サステナビリティ経営の本質と長期展望|SDGsと企業の新たな取り組み
サステナビリティ経営やESG投資に注目が集まる中、多くの企業が自社の事業を通じて環境や社会の課題解決に取り組み始めています。企業の意識が高まったこと自体はとても良いことですが、中にはSDGsの17目標や169のターゲットに自社の事業を紐づけて終わってしまっている企業も目にします。
今回の記事では、表面的ではなく本質的なサステナビリティ経営を行うために、経営層にとって重要な「本質的に理解すること」と「長期的な目線で考えること」についてご紹介します。
本質的に理解すること
まずは何よりも、企業の経営層が世界で起こっていることをきちんと知ることが重要です。
そのためには、地球は今どのような状況に置かれているのか。なぜESG投資がグローバルでこれだけ注目されているのか。そもそもなぜ企業はサステナビリティ経営を行う必要があるのか。など、現在世界で起こっていることや、これまでの背景を知る必要があります。
そうすることで、現在地球上で起こっているさまざまな社会課題が見えてきます。それらを分かりやすくまとめているのがSDGsです。
また、これまでは株主への利益を第一として、利益を追求してきました。しかし、現在はステークホルダー主義、つまり株主だけでなく、従業員や取引先、顧客、さらに地球環境や人権などにも配慮しながら企業も成長していく時代になっています。
サステナビリティ担当者の方から「経営層に必要性を理解してもらえない」といった声が聞かれますが、企業の経営層が正しい情報からSDGsを本質的に理解し、事業を通じて取り組む必要性を理解することで、企業全体でサステナビリティを推進していくことが可能になります。
長期的な目線で考えること
サステナビリティ経営を実践する中で、企業はパーパス(なぜ行うのか)やビジョンについて考えます。
目標を達成する方法として「フォアキャスティング」と「バックキャスティング」の2種類があります。
「フォアキャスティング」とは、現状から改善策を積み上げる方法で、近い将来の短期目標を定めるのに適しています。一方の「バックキャスティング」とは、未来から逆算する方法を指し、不確実性が高い中で目標を定めるのに適しています。

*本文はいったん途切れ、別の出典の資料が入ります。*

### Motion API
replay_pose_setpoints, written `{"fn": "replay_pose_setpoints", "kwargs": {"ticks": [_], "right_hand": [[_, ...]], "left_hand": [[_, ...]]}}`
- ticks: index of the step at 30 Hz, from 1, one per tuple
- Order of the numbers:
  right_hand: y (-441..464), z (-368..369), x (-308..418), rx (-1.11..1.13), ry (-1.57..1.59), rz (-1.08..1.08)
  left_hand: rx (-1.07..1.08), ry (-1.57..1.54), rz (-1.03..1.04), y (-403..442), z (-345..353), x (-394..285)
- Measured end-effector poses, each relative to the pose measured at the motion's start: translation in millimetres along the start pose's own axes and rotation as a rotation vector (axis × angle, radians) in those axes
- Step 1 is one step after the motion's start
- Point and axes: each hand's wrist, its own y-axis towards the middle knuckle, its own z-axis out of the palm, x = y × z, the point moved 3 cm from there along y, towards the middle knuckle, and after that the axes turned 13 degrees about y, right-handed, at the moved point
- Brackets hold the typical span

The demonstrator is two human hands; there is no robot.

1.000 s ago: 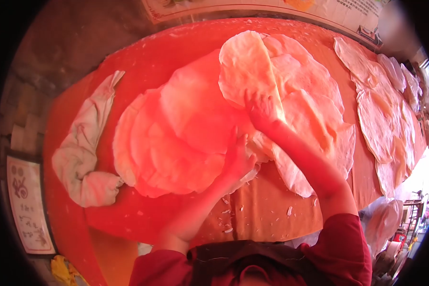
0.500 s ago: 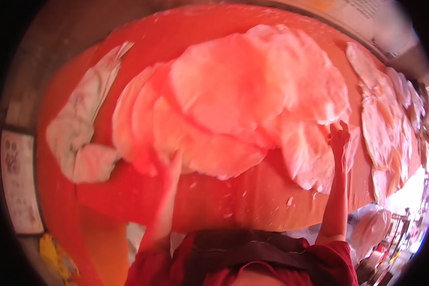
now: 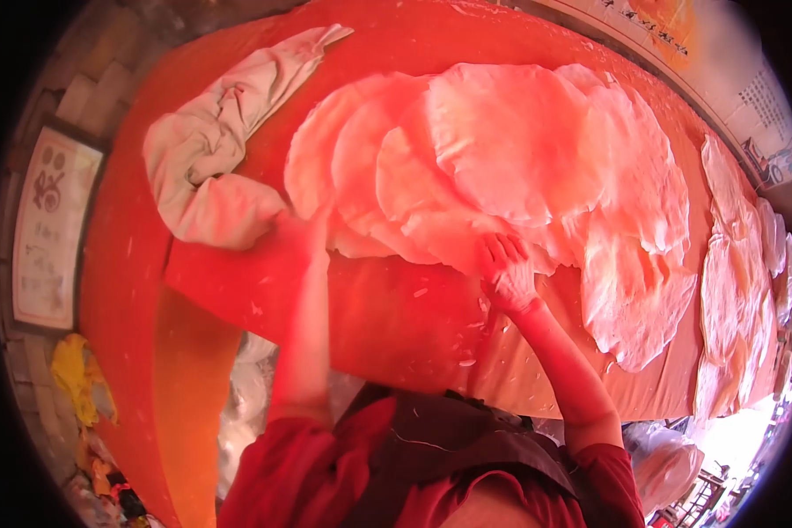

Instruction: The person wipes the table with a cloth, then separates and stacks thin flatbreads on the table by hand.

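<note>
Nearest: dark apron (image 3: 466,440) over a red top, both sleeves (image 3: 277,462) ending above the elbows.

Right hand (image 3: 509,273): back up, fingers reaching forward at the near edge of a spread of thin round flatbreads (image 3: 519,141). Thumb side unclear; cannot tell whether an edge is pinched or merely pressed. Left hand (image 3: 301,233): blurred, beside the spread's left end and the near end of a crumpled pale cloth (image 3: 211,167). Its fingers cannot be made out; grasp undetermined.

Flatbreads lie overlapping, fan-like, mid-table on the orange-red table cover (image 3: 396,326); one broad round sits uppermost, and the right side droops nearer the person. Pale scraps (image 3: 466,363) dot the cover.

Step in hand (judgement): spreading or straightening the layers. Next move would call for a light, flat touch along the rims; sheets this thin probably crease or tear if tugged.

Farther right: a second row of sheets (image 3: 726,264), apart from the first.

Writing: framed sign (image 3: 55,229) at left, dark Chinese-style characters, too soft to read. Poster (image 3: 722,97) beyond the far right edge carries characters and small print, illegible. No brand legible.
</note>
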Motion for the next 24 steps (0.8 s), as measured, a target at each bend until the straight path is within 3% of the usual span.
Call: {"fn": "replay_pose_setpoints", "kwargs": {"ticks": [1, 4, 7, 9, 10, 11, 12, 16, 20, 23, 24], "right_hand": [[2, -4, -1, -0.153, 0.021, -0.049], [9, -36, -14, -0.039, 0.500, 0.165], [3, -22, -71, -0.289, 0.920, 0.577], [32, -70, -22, -0.269, 0.687, 0.521], [43, -86, -4, -0.256, 0.572, 0.495], [43, -77, 3, -0.171, 0.297, 0.211], [47, -72, 19, 0.148, 0.051, 0.330], [35, -30, 39, -0.018, 0.026, 0.013], [49, -45, 92, 0.095, 0.431, 0.033], [71, -94, 98, 0.334, 0.381, 0.133], [79, -113, 75, 0.177, 0.938, 0.262]], "left_hand": [[0.047, -0.049, -0.091, 5, -1, 6], [0.280, -0.338, -0.292, 25, -4, 31], [0.510, -0.635, -0.389, 22, -10, 29], [0.762, -0.720, -0.518, 12, -11, 21], [0.796, -0.761, -0.476, 3, -7, 24], [0.829, -0.798, -0.437, -12, 4, 30], [0.863, -0.834, -0.395, -25, 16, 33], [0.624, -1.096, -0.290, -45, 49, 27], [0.620, -1.018, -0.205, -68, 35, 10], [0.601, -0.833, -0.089, -45, -1, 27], [0.582, -0.748, -0.045, -31, -15, 33]]}}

Volatility(変動性)・Uncertainty(不確実性)・Complexity(複雑性)・Ambiguity(曖昧性)の頭文字をとったVUCAの時代と言われる現在、企業経営層にはこのバックキャスティングという考え方が重要になります。
2050年、2100年の「在りたい姿」をはっきりさせることで、「今」私たちは何をすべきなのか洗い出すことができ、自社が取り組むべき課題や不足していることが明確になります。
バックキャスティングを活用した企業事例などはこちらをご覧ください。▼
おすすめの情報収集方法
多様な価値観があるからこそ、多角的に情報を得ること、また正しい情報を得ることが重要になります。
サステナビリティ分野の情報の変化はとても激しいので、定期的に英語の原文に触れることも意識に入れておく必要があるかもしれません。
また、グローバル企業のプレリリースを見ておくことで、生物多様性戦略を発表する企業や、循環型再生農業で生産された農作物を扱い始めた企業など、動向をキャッチしやすくなります。
人々の価値観の変化
現在消費者の行動は変化しており、環境や人権に配慮された商品を求めるニーズが高まっています。
また消費者だけでなく、Z世代と呼ばれる世代も現在就職活動を行う上で企業がサステナビリティに取り組んでいるかを重視しています。彼らは学校でSDGsについて学んでいるため、上部だけの取り組みでは見抜かれてしまい、良い人材を確保することが難しくなります。
最後に
多くの企業はサステナビリティ経営を行おうとする際、どうすれば良いのかという「how to」を求めがちです。
しかし、まずはなぜ「why」取り組む必要があるのかをきちんと理解すること、そして未来を見据えて逆算して目標を達成していくことが重要です。
サステナビリティ経営は、消費者のニーズに応え、優秀な人材を確保し、自社が成長していくためのものであると同時に、地球環境や未来を守ることに繋がります。
多くの企業経営層が必要性を理解し、取り組みが加速していくことを願っています。